Your best bet is to check each countries postal service for an official format. This can be great for your backend database. But you will probably have to simplify it for end users as it will contain many more fields than most people are used to.

The UK one for example includes things like 'double dependant locality', but no one would know what that meant if you asked them.

Ewan
  • 83,178
21

The only universal format is to have a single text field which may have multiple lines of text. This will allow any possible address on earth.

JacquesB
  • 61,955
  • 21
  • 135
  • 189
14

I have been developing software solutions to be used in many countries. We address this issue by starting with the larger entity first, i.e. country then have fields down to the least common or smallest. It works well for all countries we have experimented with so far. We also have a smart duplicate prevention system, and merger for those that have somehow get in the system since users are very 'creative'. In the admin section we have an address field order per country setting. i.e. Japan has the Post/Zip-code first where as UK/US last.

In general, we use:

  • Country
  • Post/Zip-code
  • State/Province/Prefecture/County
  • City/Town/Village
  • Street/Road/Block
  • Building Name/Number
  • Specific/Custom Information

Once entered and saved, a conjugated version can be displayed leaving out fields not necessary.

As I said, this works for all those countries we have software had software in and is the result of developing since 1989.

Hope this helps somehow or at least provides another insight.

0

As already stated, the most universal (but impractical to validate and perhaps least useful) is a single big unicode field.
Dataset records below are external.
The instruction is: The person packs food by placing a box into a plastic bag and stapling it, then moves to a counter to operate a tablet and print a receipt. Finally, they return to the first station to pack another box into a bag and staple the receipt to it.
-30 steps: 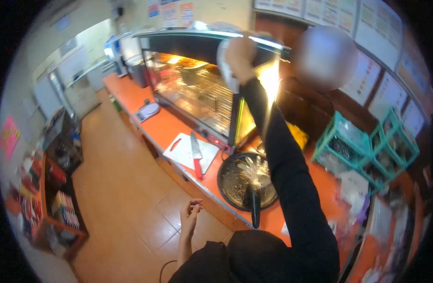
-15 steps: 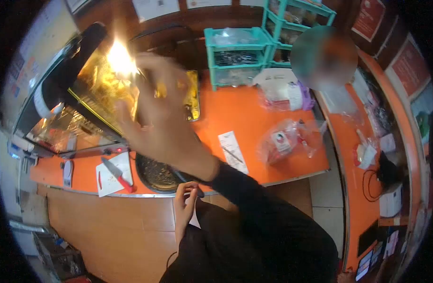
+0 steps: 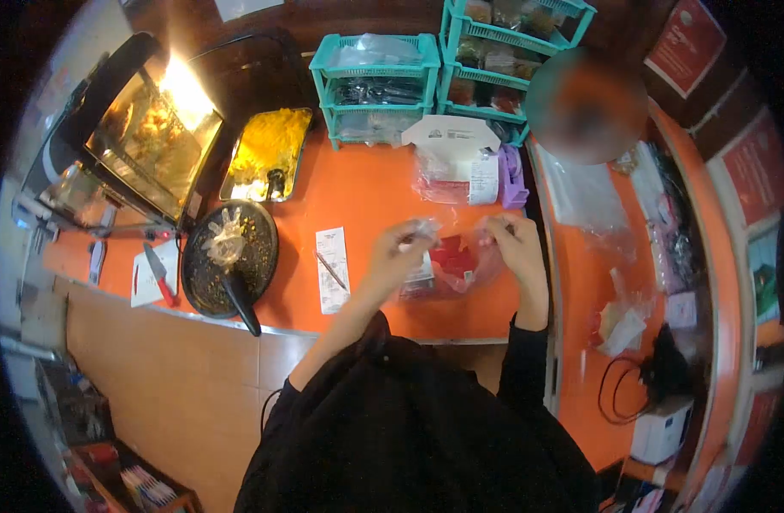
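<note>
Both hands are at a clear plastic bag (image 3: 458, 275) that holds red packets, on the orange counter near its front edge. My left hand (image 3: 400, 254) pinches the bag's left rim, fingers closed. Fingers bent together, my right hand (image 3: 513, 244) grips the opposite side of the rim. The bag's mouth lies between the two hands. Left of it lies a receipt (image 3: 331, 269) with a pen (image 3: 332, 271) across it. Just behind the bag stands a white box (image 3: 453, 144) in clear plastic, with a paper slip on it.
A dark pan (image 3: 205, 286) holds a clear glove (image 3: 226, 238); its handle (image 3: 241, 303) overhangs the front edge. Further left are a knife (image 3: 158, 269) and a lit display case (image 3: 146, 141). Behind stand a tray of yellow food (image 3: 272, 145) and teal racks (image 3: 375, 75).
My right hand has left the area by the lamp and moved right to the bag. My left hand has risen from the counter's front edge to the bag. The view has shifted; a glove now shows on the pan.
</note>
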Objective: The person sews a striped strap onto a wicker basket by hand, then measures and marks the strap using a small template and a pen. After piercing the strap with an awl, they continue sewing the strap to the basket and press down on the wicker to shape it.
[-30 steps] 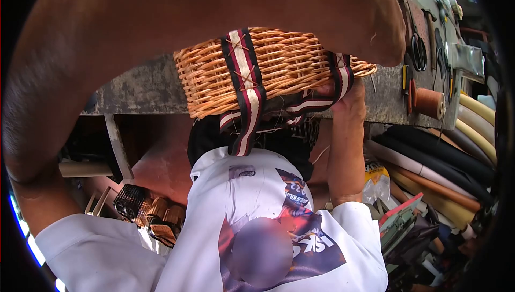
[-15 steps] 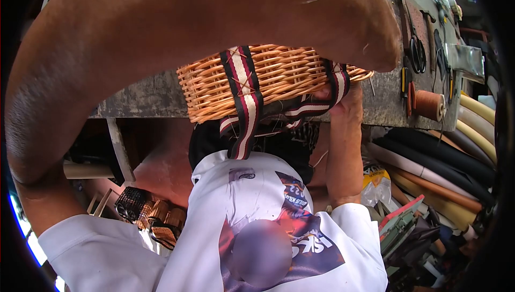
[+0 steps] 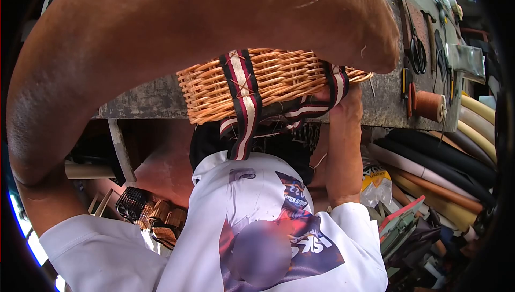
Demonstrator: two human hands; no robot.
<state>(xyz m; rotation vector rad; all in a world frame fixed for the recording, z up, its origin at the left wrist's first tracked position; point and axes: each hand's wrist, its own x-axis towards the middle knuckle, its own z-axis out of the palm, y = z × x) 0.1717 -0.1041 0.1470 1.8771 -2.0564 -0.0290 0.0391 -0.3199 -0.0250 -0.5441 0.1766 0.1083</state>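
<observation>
A wicker basket rests tilted at the near edge of the workbench. Dark straps with a cream stripe and red lines cross it, fixed with X-shaped stitches, and a loop hangs below its edge. At the basket's lower right, my right hand is closed around the edge beside the strap, partly covered by it. My left arm arches across the top of the view, close to the camera, and hides the basket's upper part. Where that arm ends at the right, the fingers of my left hand cannot be made out.
On the bench at right lie scissors, a hammer and a spool of brown thread. Rolls of material are stacked below right. Woven bags sit on the floor at lower left.
My left arm has shifted very slightly downward over the basket's upper edge. The basket, straps and my right hand stay nearly in place.
</observation>
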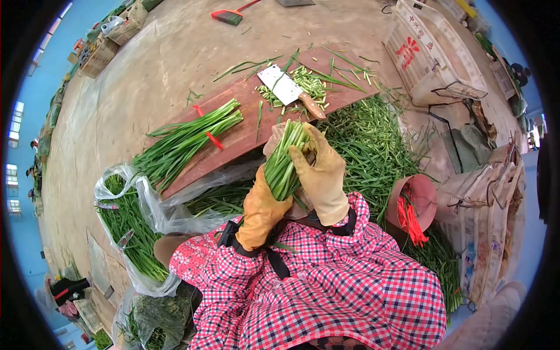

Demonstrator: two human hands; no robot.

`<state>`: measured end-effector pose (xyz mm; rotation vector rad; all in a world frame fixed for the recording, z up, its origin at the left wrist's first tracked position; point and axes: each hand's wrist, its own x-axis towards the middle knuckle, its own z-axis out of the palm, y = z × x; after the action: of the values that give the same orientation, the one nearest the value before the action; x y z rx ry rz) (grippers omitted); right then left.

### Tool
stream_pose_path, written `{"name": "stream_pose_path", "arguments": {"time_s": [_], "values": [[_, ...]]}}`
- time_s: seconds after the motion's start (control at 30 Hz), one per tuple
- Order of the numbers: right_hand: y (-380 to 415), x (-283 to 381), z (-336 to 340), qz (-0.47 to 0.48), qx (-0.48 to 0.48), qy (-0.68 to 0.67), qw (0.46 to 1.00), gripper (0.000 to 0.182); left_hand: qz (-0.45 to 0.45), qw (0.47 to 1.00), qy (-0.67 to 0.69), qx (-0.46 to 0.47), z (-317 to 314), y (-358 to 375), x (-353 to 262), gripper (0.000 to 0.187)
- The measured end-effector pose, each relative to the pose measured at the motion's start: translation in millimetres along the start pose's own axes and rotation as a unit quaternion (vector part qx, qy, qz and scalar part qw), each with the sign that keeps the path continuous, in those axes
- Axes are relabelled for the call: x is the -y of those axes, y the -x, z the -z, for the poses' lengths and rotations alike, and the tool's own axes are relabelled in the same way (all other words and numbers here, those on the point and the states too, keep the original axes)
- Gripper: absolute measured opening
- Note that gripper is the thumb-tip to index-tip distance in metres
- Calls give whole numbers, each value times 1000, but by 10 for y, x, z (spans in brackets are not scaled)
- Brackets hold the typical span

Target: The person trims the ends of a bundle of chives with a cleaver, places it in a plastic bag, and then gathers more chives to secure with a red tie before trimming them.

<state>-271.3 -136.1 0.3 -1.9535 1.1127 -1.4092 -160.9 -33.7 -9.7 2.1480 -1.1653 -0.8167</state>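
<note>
My left hand (261,204), in an orange-tan rubber glove, is wrapped round the lower part of a bunch of garlic chives (282,169) in front of my lap. My right hand (322,175), gloved in paler tan, curls its fingers and thumb against the cut stalk ends at the top. Beyond them, a cleaver (281,85) with a wooden handle lies on a reddish wooden board (248,119), partly over short cut stalk pieces (310,83). A second chive bundle (195,135), bound with red ties, rests on the board's left side.
Loose green trimmings (373,140) are heaped right of the board. A pinkish container (429,201) holds red ties (410,219). At left stands a clear plastic bag (160,216) of chives. A white crate (431,52) is at upper right, a red broom (227,17) far ahead.
</note>
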Motion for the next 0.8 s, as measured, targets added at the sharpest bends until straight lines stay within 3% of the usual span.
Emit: {"name": "stream_pose_path", "arguments": {"time_s": [0.03, 0.17, 0.27, 0.43, 0.57, 0.67, 0.8], "values": [[18, -15, -9, -100, 42, -48, 993, 51, -16, 1000, 16, -2, -23, -8, 37, 93], [-47, 0, 67, -215, 101, -193, 952, 48, -21, 1000, 21, 9, 28, 16, 29, 99], [-103, -124, 50, -143, 79, -167, 972, 43, -14, 998, 40, 42, 117, 33, -89, 103], [-240, -171, 61, -41, 100, -92, 990, 29, -34, 998, 47, 7, -40, 2, 112, 108], [-346, -107, 74, -170, 169, -193, 951, 29, -19, 996, 81, -26, -136, 33, 103, 108], [-452, -141, 220, -253, 136, -318, 904, 25, -3, 996, 82, -17, -84, 27, 77, 102], [-277, -480, 362, -254, 72, -276, 924, 29, -12, 988, 156, -6, -67, -38, 329, 84]]}}
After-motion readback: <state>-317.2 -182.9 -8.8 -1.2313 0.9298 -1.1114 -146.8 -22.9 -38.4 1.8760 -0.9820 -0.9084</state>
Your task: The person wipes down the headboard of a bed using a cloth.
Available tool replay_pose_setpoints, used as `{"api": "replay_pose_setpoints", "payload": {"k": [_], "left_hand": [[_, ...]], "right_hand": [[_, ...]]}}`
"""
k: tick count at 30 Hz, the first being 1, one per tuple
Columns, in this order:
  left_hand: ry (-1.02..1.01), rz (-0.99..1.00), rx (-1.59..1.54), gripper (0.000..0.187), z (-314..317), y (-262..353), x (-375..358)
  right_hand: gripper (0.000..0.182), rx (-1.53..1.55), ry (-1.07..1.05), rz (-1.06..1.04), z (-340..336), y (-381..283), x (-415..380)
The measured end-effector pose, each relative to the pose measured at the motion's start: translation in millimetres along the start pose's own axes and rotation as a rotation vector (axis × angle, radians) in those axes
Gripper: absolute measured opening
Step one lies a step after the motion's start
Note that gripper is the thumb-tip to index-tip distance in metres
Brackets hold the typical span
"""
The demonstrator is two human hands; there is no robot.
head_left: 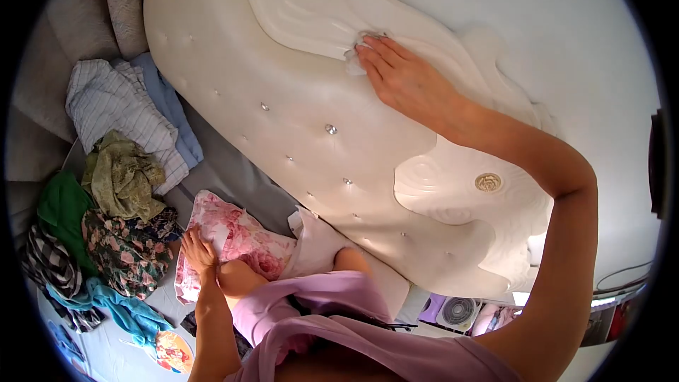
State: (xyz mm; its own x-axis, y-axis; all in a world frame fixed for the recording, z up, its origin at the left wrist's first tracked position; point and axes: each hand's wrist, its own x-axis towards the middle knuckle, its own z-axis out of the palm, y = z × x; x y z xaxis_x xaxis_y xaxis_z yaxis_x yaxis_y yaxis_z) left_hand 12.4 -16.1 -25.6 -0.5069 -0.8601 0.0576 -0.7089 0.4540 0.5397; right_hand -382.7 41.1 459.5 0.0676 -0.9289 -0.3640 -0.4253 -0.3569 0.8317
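Right fingers (387, 49) closed over white cloth (352, 63) against headboard (304, 81), elbow (576, 182) bent, left fingers (192, 241) slightly spread, resting on floral pillow (247, 237).

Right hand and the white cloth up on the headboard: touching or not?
Touching. The head view shows the right hand with its fingers laid over the white cloth, whose edge pokes out from under them against the headboard.

Lettering, labels, numbers — none legible
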Motion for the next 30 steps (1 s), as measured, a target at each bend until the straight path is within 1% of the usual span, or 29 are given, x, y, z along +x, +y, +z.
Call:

You could separate country from the rest of the address and store it as the ISO country code. It would normalize the country and offer some utility in validating the remainder of the address.

You could also separate postal code aka zip code from the rest of the address. This would also have some utility in validating the remainder of the address, and could be helpful (though imprecise) in geolocation. For example: in Canada you can uniquely identify any address specifying only postal code and street number (aka house number); this may not be true in all countries.

Dedicating fields to states/provinces or cities starts to get more problematic because of the variations in the way each country formulates an address. I've set up address tables having such fields because the initial audience is focused on North America, knowing that an international audiences would pose a problem fitting in. In most cases, they can be "shoe-horned" in, but it is an awkward and potentially failure-prone compromise - definitely not universal.

Zenilogix
  • 347
0

Contrary to Mitchdav's answer, I would advise against using Google's library. I searched the repository for various international places with unorthodox addressing schemes hoping to find unit test data, but worryingly I found zero hits in the entire repository.

I think your best bet is to treat an address as free-form multi-line text. It sucks that you maybe cannot validate all addresses, but some addressing formats are really weird and possibly unanticipated and in the end the responsibility of filling in the correct address rests on the user and in most applications the user bears any negative consequences of filling in an invalid address.

You might, maybe, use a validator to provide a warning, but nothing more than that. But don't reject addresses that don't validate, because otherwise you might lose some customers. Which leads to the question of how to communicate the warning to the user in such a way that it will communicate that, if the user lives in an area with a weird address format, it's safe to ignore the warning...

0

As you say any address on earth there's only lat long or...

https://what3words.com

What 3 words, is an algorithm (so not a database so can be embedded into anything) that can define a 3x3 metre patch of anywhere on Earth.

Tonga and a few other states have adopted it as their postcode system, whilst it'll not replace it as an overlay its pretty cool, and very well built and thought out.